Гнев, подогреваемый коллективным самодурством и скукой, копился, как вода перед паводком. И однажды, когда сумерки сгустились до цвета синей сажи, толпа односельчан подошла к ее тихой избе. Ворвались без спроса, с грохотом распахнули низкую дверь. Вытащили ее, полуодетую, на прохладный вечерний воздух. Рубаху на ней изорвали в клочья, обнажив и стыд, и округлившееся доказательство греха. Потом погнали, подталкивая, по всей Познанке. Надели тот самый соломенный венок с репейником, и каждый счел долгом либо толкнуть ее плечом, либо бросить в след остроконечное, как серп, словцо.

…Она добралась назад лишь на рассвете, когда первые петухи пропели свою медную песнь. Рухнула в сенях, на жесткую, пахнущую прошлогодней травою подстилку. Нашли ее там уже потом, когда одна из соседок, мучимая внезапным уколом совести, решилась постучать в запертую дверь. Но было поздно. Огонь лихорадки уже пылал в ее крови. Через неделю ее не стало. Только тогда, над свежим холмиком земли на окраине кладбища, где хоронили таких, как она, в Познанке поднялся иной шум — робкий, растерянный. А что мы сделали? Пусть согрешила, но разве так? Жизнь-то отняли…

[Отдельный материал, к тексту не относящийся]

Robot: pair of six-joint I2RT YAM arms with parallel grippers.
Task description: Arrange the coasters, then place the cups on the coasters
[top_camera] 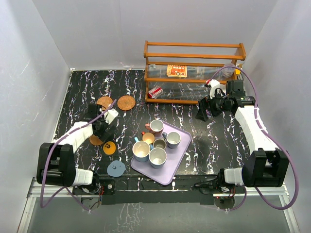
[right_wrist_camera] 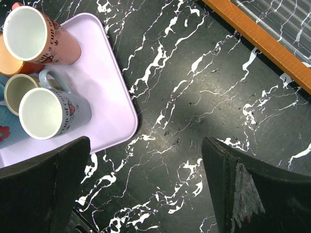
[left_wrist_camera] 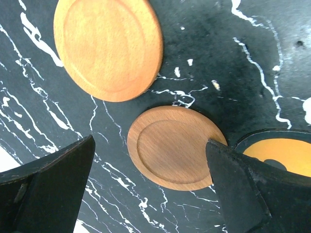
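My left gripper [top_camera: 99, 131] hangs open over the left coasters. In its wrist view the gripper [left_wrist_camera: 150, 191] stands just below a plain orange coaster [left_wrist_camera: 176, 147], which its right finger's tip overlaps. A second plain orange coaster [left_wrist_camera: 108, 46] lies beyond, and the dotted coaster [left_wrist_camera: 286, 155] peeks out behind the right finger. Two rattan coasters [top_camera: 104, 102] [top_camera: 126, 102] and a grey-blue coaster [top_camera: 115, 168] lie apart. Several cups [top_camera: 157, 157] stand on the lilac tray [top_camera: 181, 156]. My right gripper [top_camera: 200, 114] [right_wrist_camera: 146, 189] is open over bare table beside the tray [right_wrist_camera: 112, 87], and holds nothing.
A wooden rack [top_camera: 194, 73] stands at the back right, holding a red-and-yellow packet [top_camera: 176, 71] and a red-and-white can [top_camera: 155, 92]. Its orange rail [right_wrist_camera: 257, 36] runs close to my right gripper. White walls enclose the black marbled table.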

Дело дошло до того, что сухая, лаконичная заметка об этой истории мелькнула на страницах губернской газеты «Киевлянин» в июне 1870 года. А оттуда, словно печальное засушенное растение, она перекочевала в объемистый труд этнографа Алексея Смирнова, изданный пятью годами позже.

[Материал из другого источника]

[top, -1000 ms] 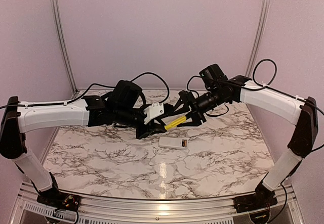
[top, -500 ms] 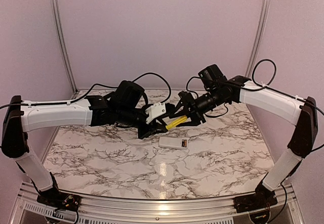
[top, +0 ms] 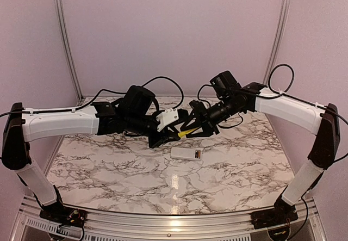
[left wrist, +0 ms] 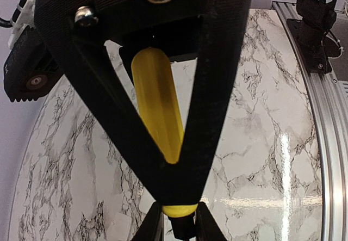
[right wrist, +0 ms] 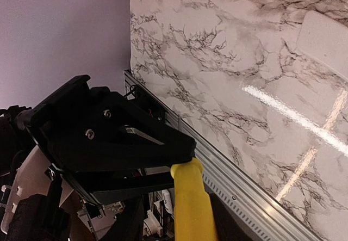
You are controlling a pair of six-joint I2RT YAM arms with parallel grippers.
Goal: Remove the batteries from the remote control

Наказать виновных не удалось. Во-первых, виновным было все село. Во-вторых, когда пришло время отвечать, началась странная, постыдная игра: каждый отводил глаза, перекладывая вину на другого. Не я, не мы, а кто-то был, да я не помню…

Словно каждый в ту ночь был слеп и глух, а над их головами сияли невидимые, самоуверенные нимбы непогрешимости. И только ветер, гуляющий по пустующей теперь избе, временами поднимал с пола засохший, забытый колючий шарик репейника, катя его по половицам с тихим, сухим шепотом — словно пытаясь рассказать ту историю, которой уже не слышал никто.

Красивая концовка:

И теперь, когда над Познанкой опускаются тихие сумерки, а тени от изб становятся длинными и прозрачными, иногда кажется, будто у края заброшенного огорода мелькнет легкий, как дымка, силуэт. Не скорбный, не грозный, а просто тихий. И кажется, что в этом мгновении весь мир замирает, прислушиваясь не к словам, а к безмолвному вопросу, повисшему между землей и небом. Вопросу о том, сколько же невидимых венков из молчания и осуждения мы сами, не замечая того, плетем каждый день… и сколько чистых душ беззвучно исчезает под их колючей тяжестью, унося с собой нераспустившиеся цветы своей непрожитой, недолюбленной весны. И только репейник, тот самый, цепкий и неистребимый, продолжает цвести у дороги, храня в своих колючих коробочках тихую печаль истории, которая стала вечным уроком, забытым на следующее же утро.